The contrition tour goes beyond Latin America. In China, Mrs. Clinton told audiences that the United States must accept its responsibility as a leading emitter of greenhouse gases. In Indonesia, she said the American-backed policy of sanctions against Myanmar had not been effective. And in the Middle East, she pointed out that ostracizing the Iranian government had not persuaded it to give up its nuclear weapons ambitions.

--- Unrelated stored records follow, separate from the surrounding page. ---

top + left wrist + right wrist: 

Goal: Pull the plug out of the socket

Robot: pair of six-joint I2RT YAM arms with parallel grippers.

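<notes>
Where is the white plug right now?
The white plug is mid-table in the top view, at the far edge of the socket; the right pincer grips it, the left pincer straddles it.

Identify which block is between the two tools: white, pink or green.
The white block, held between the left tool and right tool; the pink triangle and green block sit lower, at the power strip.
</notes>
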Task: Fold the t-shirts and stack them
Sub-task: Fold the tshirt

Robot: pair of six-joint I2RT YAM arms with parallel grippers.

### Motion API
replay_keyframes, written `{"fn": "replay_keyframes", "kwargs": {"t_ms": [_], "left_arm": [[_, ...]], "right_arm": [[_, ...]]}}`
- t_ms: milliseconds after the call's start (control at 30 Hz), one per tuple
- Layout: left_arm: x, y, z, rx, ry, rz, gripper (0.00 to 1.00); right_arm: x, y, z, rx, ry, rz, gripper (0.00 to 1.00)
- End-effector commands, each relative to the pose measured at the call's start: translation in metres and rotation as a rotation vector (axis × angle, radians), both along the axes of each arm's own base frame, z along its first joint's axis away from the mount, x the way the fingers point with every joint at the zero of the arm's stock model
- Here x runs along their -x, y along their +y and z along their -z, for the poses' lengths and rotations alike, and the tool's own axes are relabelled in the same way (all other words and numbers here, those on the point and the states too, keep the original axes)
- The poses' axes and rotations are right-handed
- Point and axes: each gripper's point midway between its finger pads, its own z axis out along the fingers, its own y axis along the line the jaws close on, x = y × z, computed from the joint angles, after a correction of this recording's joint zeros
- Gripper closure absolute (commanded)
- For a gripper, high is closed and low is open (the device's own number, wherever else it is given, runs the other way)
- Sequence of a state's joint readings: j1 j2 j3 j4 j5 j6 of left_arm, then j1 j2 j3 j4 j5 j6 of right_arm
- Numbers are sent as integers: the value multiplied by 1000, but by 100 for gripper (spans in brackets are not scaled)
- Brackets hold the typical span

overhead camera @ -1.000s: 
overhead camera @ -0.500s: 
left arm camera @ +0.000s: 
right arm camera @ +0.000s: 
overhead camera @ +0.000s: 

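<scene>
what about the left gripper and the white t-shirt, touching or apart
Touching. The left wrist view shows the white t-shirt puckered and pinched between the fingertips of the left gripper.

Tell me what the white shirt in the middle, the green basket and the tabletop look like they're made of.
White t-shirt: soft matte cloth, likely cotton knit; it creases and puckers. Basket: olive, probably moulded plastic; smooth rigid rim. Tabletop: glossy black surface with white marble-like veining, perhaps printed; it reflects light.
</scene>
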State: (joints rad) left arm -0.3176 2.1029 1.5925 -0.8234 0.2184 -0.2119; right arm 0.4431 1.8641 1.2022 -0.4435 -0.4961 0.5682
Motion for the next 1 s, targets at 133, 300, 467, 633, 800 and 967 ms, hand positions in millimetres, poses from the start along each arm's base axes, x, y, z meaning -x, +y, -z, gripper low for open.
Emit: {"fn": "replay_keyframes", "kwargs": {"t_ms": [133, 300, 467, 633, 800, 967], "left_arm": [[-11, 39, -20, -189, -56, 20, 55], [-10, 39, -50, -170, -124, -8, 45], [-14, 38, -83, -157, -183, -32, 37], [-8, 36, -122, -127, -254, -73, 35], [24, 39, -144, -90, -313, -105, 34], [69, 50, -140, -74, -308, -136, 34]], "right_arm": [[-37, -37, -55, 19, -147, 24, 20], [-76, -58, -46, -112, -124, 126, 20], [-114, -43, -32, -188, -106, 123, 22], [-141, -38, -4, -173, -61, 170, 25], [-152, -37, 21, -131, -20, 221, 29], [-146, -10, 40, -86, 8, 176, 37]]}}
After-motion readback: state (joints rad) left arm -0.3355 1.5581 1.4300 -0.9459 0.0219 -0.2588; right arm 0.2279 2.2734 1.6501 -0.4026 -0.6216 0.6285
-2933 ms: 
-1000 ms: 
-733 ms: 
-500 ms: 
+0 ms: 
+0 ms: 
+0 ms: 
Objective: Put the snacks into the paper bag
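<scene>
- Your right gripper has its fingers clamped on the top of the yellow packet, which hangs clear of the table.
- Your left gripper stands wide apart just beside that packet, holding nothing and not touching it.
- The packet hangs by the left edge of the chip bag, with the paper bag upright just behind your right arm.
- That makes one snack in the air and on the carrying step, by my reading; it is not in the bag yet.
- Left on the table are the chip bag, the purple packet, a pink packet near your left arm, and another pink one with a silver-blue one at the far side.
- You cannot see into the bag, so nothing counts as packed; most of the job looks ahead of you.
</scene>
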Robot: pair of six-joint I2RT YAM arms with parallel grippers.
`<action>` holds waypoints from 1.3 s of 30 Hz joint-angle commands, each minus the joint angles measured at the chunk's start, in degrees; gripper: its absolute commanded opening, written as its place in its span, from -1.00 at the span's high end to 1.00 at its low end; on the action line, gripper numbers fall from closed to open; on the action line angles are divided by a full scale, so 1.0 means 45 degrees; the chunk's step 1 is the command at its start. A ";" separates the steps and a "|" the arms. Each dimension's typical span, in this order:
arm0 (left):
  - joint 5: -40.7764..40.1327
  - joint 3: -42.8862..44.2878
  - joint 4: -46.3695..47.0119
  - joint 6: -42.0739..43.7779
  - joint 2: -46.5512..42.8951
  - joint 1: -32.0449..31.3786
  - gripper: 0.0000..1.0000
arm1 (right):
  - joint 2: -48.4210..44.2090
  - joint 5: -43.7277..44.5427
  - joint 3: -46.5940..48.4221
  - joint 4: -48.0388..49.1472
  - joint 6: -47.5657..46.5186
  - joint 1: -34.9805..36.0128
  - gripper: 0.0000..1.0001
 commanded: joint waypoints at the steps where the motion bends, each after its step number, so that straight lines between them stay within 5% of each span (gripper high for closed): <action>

For a senior American official — someone who almost became president — to declare that the United States had erred, makes a major impact on foreign audiences. In many countries, her statements have elicited an almost palpable sense of relief. And she suggested that the Obama administration’s drive for warmer relations with old foes was just getting started. Asked whether the United States would build bridges to hostile Latin American leaders, like Hugo Chávez of Venezuela, Mrs. Clinton said, “Let’s put ideology aside; that is so yesterday.”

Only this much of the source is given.